Actually I love the Bay Area, SF is my most favorite scenic, place to do stuff city on the planet. Never been to Sactown yet, would love to go though!

Would love to get up that way and do some pickin...got some acquaintances from Strawberry who reside in Berkeley...

----------


## Timbofood

We have beaches here in Michigan too,nanner,nanner! No salt water though.

----------


## bjewell

Sacramento is a beautiful old city.  I want to move farther north, used to live in Mendocino but have to wait until I retire...

----------


## bjewell

What's a "Michigan?"  Oh yeah, that nicer state next to the one I grew up in -- Ohio.  YEah you have great beaches but it is c-o-l-d... -L-

----------


## mandolirius

> The original question was about the mandolin in bluegrass. Well, Bill pretty much carved that one in stone:  it's a great timekeeper and a great lead instrument!


That may be what the mandolin has become in contemporary bluegrass but it was not Monroe's initial vision for the instrument. If you listen to the '46-47 recordings and even later stuff up until the mid to late '50's, you hear he was doing all kinds of stuff for backup and very rarely chopping. 

If you listen to the recordings chronologically you can hear when he started chopping more. And if you read the various biographies, histories of bluegrass, liner notes, magazine articles etc, you understand the reasons for it. Just listening to the '46/47 recordings you can hear how intricate and perfect the rhythm was. There was no room for, or need for a constant chop. In the early days, it was just one trick in a whole bag Monroe used.

----------

DataNick, 

Mike Bunting, 

Nick Gellie

----------


## bjewell

I'm going to have to call my old friend Tom Ewing and ask him about this...

----------


## Mike Bunting

> Mike,
> 
> Give it up!
> 
> All discussions re: Monroe invented Bluegrass, Chris Thile is or is not a Bluegrass mandolinist, etc., etc. are in the realm of tweedle-dee, tweedle-dum, and pixie dust.
> 
> Everything is everything, and up is down, I have touched the sky and it is hollow.....
> 
> I am weary of trying to reason with they they who might be convinced against their will, because they are of the same opinion still!
> ...


Your reply is nonsense.

I don't care who invented bluegrass, I was responding to the first post where he asked about the mandolin's role in bluegrass. CT himself says that he is not a bluegrass player. For a beginner like the OP, listening to the first generation players would be the starting place to understand the mandolin's role in the music.
 I'm not interested in all your twiddle-dee, pixie dust stuff. It is not your obligation to "try to reason" (you are obviously the man who knows what is reasonable) with anyone.

----------


## Mike Bunting

> Nonetheless I'd recommend the Thile/Daves recording as a good example of the role[s] of mandolin in bluegrass. It's nice not to have the banjo and fiddle mucking it all up, too.

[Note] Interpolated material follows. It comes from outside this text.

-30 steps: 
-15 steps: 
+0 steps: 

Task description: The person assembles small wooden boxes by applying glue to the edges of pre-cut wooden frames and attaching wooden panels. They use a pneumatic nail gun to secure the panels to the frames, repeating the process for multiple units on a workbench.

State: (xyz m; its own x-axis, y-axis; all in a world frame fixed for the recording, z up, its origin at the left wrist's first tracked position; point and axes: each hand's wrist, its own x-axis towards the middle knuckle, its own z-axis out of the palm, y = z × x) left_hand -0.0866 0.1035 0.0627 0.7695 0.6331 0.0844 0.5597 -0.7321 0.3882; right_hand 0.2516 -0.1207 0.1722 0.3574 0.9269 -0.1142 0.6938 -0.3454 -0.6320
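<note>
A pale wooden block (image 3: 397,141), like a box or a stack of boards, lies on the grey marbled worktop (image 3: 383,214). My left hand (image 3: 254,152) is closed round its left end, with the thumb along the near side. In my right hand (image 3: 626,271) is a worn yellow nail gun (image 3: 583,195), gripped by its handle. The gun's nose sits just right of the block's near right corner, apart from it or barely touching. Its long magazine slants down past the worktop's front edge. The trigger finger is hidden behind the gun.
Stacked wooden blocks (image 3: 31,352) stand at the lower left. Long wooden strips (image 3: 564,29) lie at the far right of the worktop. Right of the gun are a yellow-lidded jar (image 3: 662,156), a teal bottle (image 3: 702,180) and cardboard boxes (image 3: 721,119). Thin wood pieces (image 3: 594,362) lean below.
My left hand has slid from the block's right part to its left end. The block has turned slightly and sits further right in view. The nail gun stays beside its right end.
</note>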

I imagine that it is arguable that that recording is not representative of bluegrass since it is a band music as opposed to duo music. BTW, for all the newbies on the list who are in love with Chris Thile, I am not in any way disputing his skill and talent, in fact I have his first LP and enjoy his latest recording, I just don't think that he is a great example of a bluegrass style mandolin player.

----------


## Timbofood

Yep, sure can be cold!  This year it's been a cool summer, fairly wet too but, boy, the apple crop is incredible! Understand the grapes are doing very well too!

----------


## Tom Coletti

Not sure if I should hop in a lifeboat or ride this out to its frigid watery end. Either way, the boat's a-sinkin'.

--Tom

----------


## DataNick

> Your reply is nonsense.
> 
> I don't care who invented bluegrass, I was responding to the first post where he asked about the mandolin's role in bluegrass. CT himself says that he is not a bluegrass player. For a beginner like the OP, listening to the first generation players would be the starting place to understand the mandolin's role in the music.
>  I'm not interested in all your twiddle-dee, pixie dust stuff. It is not your obligation to "try to reason" (you are obviously the man who knows what is reasonable) with anyone.


Mike,

Didn't mean to lump the CT thing with the rest of my reply... to me the CT is a bluegrass mandolinist argument and the Bill Monroe did/or did not invent bluegrass are just different shades of the same grey, round & round discussion that never seems to get anywhere.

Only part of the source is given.